Dans les cas où les corrections financières effectuées par les Etats membres portent sur des dépenses cofinancées par les fonds structurels en méconnaissance des dispositions régissant la passation des marchés publics, elles constituent des mesures administratives au sens de l’article 4 du Règlement no. 2988/95 (Arrêt de la CJUE du 26 mai 2016 dans les affaires jointes C-260/14 et C-261/14 concernant l’interprétation de l’art. 98, paragraphe 2, alinéa 1, phrase 2 du Règlement 1083/06). Ces mesures administratives ne sont pas considérées comme des sanctions (art. 4, paragraphe 4), mais comme un effet de l’établissement du fait indiquant que les conditions nécessaires pour l’obtention de l’avantage, découlant du cadre juridique communautaire, n’ont pas été respectées et que par conséquent l’avantage a été obtenu de manière indue (Arrêt de la CJUE du 4 juin 2009 dans l’affaire С-158/08, point 28 ; Arrêt du 14 septembre 2014 dans l’affaire С-341/14, point 45 ; Arrêt du 18 décembre 2014 dans l’affaire С-599/13, point 36 ; Arrêt du 26 mai 2016 dans les affaires С-260/14 et С-261/14, point 50).

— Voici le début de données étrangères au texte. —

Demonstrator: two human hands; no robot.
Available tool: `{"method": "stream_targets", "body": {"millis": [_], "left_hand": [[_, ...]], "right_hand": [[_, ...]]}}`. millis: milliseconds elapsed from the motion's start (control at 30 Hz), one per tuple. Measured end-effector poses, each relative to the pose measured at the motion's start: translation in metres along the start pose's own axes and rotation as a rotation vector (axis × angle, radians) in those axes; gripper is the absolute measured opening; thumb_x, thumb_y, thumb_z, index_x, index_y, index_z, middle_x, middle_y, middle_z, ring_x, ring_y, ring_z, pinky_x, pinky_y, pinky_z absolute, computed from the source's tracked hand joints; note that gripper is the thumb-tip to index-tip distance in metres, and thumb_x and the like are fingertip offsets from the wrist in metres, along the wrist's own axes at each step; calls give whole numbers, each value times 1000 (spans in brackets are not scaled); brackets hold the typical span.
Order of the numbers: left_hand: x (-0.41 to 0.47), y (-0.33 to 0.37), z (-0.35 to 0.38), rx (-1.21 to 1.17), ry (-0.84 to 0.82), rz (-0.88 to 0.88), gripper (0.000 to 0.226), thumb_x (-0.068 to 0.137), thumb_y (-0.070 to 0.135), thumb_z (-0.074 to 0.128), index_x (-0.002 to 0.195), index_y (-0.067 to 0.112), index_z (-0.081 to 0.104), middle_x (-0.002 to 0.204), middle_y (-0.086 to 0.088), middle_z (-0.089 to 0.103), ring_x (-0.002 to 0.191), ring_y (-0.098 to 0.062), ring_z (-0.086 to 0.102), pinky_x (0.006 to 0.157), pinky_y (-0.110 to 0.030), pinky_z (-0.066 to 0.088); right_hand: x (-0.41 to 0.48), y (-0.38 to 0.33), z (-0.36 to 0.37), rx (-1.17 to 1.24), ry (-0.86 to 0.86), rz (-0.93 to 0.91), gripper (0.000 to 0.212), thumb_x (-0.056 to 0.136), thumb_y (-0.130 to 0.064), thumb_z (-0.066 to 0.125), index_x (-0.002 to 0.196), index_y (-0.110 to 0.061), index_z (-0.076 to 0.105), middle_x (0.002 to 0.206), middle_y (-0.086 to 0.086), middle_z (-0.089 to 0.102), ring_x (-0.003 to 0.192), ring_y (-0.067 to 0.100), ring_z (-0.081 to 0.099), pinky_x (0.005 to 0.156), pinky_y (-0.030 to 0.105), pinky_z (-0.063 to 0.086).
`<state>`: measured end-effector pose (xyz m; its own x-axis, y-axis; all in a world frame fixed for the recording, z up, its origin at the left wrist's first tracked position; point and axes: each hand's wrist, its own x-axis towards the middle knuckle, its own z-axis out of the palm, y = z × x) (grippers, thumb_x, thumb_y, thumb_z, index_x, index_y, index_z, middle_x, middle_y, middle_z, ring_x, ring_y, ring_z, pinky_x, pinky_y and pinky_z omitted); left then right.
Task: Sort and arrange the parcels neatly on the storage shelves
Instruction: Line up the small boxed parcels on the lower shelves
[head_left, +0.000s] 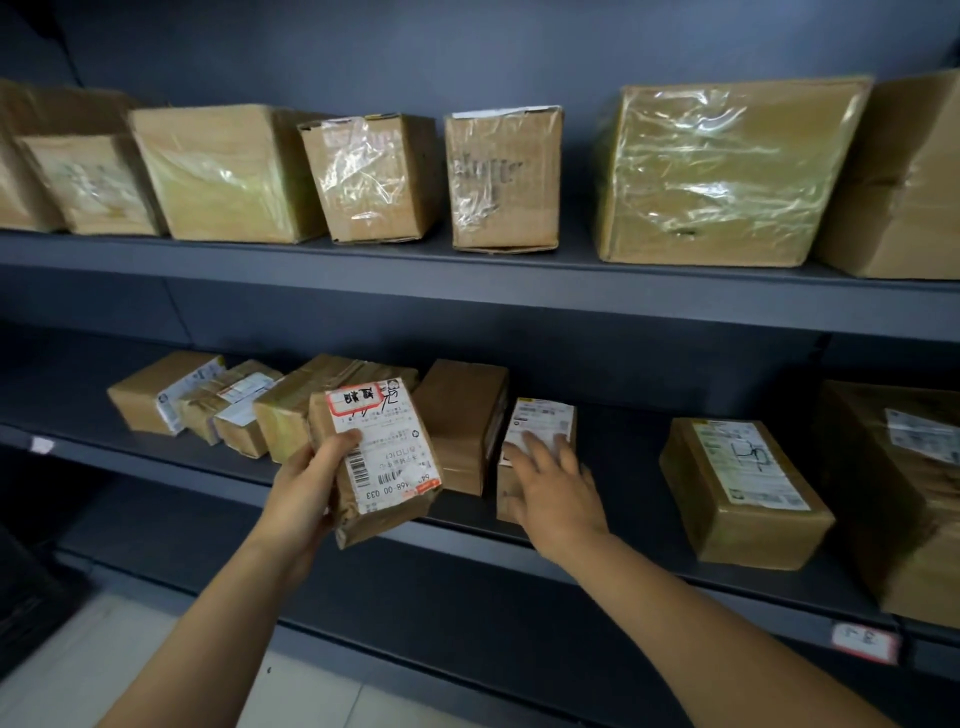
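Observation:
My left hand (306, 493) grips a small brown parcel with a white label (382, 457), held tilted in front of the lower shelf (623, 551). My right hand (556, 488) lies with straight fingers on top of a small labelled parcel (540, 421) standing on that shelf. A plain brown box (462, 415) stands between the two. Several small parcels (208, 400) sit in a row to the left, partly hidden behind the held parcel.
A labelled box (743, 488) and a larger box (904, 493) stand on the lower shelf to the right. The upper shelf (467, 291) carries several taped cartons, the biggest (722, 171) at right. A price tag (862, 642) hangs on the shelf edge. Pale floor tiles lie below left.

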<state>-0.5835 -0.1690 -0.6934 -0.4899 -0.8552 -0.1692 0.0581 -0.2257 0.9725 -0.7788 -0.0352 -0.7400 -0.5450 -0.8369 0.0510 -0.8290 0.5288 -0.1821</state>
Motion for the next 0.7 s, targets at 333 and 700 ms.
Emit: {"method": "stream_targets", "body": {"millis": [333,700], "left_hand": [[-8,-8,14,19,-10,-8,40,86,36,63,120,17,59,102,-6,73,94,-26,70,90,-46,52],[-23,-1,21,67,66,25,40,83,34,66,119,16,59,101,-9,73,92,-28,70,88,-46,53]], "right_hand": [[-44,70,-23,-182,88,157,49,95,-48,38,141,-34,25,148,-5,24,134,27,22,110,50,22],[-43,55,-40,-120,153,84,57,95,-52,36,144,-25,30,148,2,31,134,25,25,108,47,24]]}}
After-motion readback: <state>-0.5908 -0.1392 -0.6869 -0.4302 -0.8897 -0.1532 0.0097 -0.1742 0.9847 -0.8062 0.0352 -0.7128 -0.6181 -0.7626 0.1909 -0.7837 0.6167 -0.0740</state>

L’art. 3 du Règlement no. 2988/95 établit les règles générales de limitation du délai dans lequel les poursuites liées à l’établissement de l’irrégularité et à l’imposition de mesures administratives ou de sanctions doivent avoir lieu et dans lequel les décisions prononçant des sanctions administratives doivent être appliquées. Conformément à l’art. 3, paragraphe 1, alinéa 1 du Règlement, le délai de prescription des poursuites est de quatre ans à compter du moment de la réalisation de l’irrégularité au sens de l’art. 1, paragraphe 1, étant donné que les règles sectorielles peuvent prévoir un délai plus court, qui ne saurait aller en deçà de trois ans. Ce délai de prescription s’applique à la fois aux irrégularités conduisant à l’imposition d’une sanction administrative au sens de article 5 du Règlement, et à celles qui font l’objet d’une mesure administrative au sens de l’article 4 de ce Règlement, lorsque la mesure vise à retirer un avantage indûment obtenu, mais sans pour autant avoir le caractère d’une sanction (en ce sens, l’arrêt du 29 janvier 2009 dans les affaires jointes C-278/07 et C-280/07, point 22). L’art. 3, paragraphe 1, alinéa 3 prévoit que la prescription est interrompue par tout acte porté à la connaissance de la personne en cause (les poursuites), émanant de l’autorité compétente et visant l’irrégularité, et que le délai de prescription court à nouveau à partir de chaque acte interruptif. Conformément à l’art. 3, paragraphe 2, alinéa 1 du Règlement, le délai d’exécution de la décision prononçant la sanction administrative est de trois ans ; il court à compter du jour où la décision est devenue définitive. Les modalités de suspension ou d’interruption de ce délai sont régies par les dispositions pertinentes du droit national (art. 3, paragraphe 2, alinéa 2). L’art. 3, paragraphe 3 du Règlement donne aux Etats membres la possibilité d’appliquer un délai plus long que celui prévu au paragraphe 1 et au paragraphe 2. Le délai au titre de l’art. 3, paragraphe 1 du Règlement no. 2988/95 vise à garantir la confiance légitime des opérateurs économiques qui doivent être en mesure d’établir quelles opérations ont produit des effets définitifs et quelles opérations peuvent encore faire l’objet de poursuites (Arrêt de la CJUE du 11 juin 2015 dans l’affaire С-52/14, point 25).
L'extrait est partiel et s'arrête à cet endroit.